> EXERCISE DESCRIPTION: Within the listing below, please show every line carrying the string "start".

── DATA SECTION ──

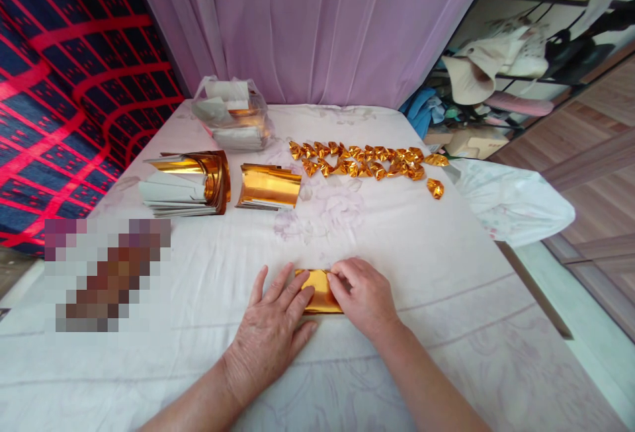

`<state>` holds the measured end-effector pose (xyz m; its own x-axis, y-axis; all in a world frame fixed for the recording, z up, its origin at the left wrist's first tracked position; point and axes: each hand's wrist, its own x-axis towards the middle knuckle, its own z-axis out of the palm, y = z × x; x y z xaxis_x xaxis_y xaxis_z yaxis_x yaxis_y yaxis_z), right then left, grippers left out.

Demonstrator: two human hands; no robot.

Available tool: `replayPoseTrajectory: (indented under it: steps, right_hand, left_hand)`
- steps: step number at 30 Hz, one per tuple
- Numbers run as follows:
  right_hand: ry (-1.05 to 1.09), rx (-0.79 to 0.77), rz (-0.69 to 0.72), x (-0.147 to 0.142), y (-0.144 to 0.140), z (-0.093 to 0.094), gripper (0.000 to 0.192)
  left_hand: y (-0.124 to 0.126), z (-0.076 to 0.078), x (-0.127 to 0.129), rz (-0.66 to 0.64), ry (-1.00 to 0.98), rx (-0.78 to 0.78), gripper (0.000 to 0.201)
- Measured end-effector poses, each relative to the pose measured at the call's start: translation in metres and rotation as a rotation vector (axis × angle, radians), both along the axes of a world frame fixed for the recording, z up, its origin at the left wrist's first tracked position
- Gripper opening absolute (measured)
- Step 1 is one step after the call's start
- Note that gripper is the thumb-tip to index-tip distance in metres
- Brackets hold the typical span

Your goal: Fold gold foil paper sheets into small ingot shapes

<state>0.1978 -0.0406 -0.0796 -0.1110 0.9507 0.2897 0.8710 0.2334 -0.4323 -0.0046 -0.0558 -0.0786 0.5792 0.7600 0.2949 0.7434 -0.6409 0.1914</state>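
A gold foil sheet lies folded on the white cloth near the front edge. My left hand rests flat with its fingers pressing the sheet's left part. My right hand pinches the sheet's upper right edge with its fingertips. Further back lie two stacks of gold foil paper, the left stack curled with white backs showing. Several folded gold pieces sit in rows at the back right, and one folded piece lies apart.
A clear plastic bag of paper stands at the back by a purple curtain. A red and blue patterned cloth is at the left. A white bag hangs off the table's right edge.
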Motion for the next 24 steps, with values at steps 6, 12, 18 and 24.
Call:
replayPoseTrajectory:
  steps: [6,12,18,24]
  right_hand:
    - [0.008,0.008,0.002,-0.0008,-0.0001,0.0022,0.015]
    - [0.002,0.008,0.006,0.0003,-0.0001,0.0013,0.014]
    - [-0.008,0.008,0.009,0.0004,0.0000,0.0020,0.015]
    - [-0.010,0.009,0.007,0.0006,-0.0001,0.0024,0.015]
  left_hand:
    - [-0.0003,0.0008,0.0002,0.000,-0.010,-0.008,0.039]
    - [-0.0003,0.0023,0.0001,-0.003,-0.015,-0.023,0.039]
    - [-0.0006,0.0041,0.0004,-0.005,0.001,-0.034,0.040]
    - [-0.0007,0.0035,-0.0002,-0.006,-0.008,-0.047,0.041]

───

> TASK RESPONSE:
- Measured end-effector poses, each relative to the pose measured at the call's start: translation in metres and rotation as a rotation vector (axis × angle, radians), both along the axes of a world frame fixed for the recording, z up, its origin at the left wrist's first tracked position
- Step 1 is one step after the call's start

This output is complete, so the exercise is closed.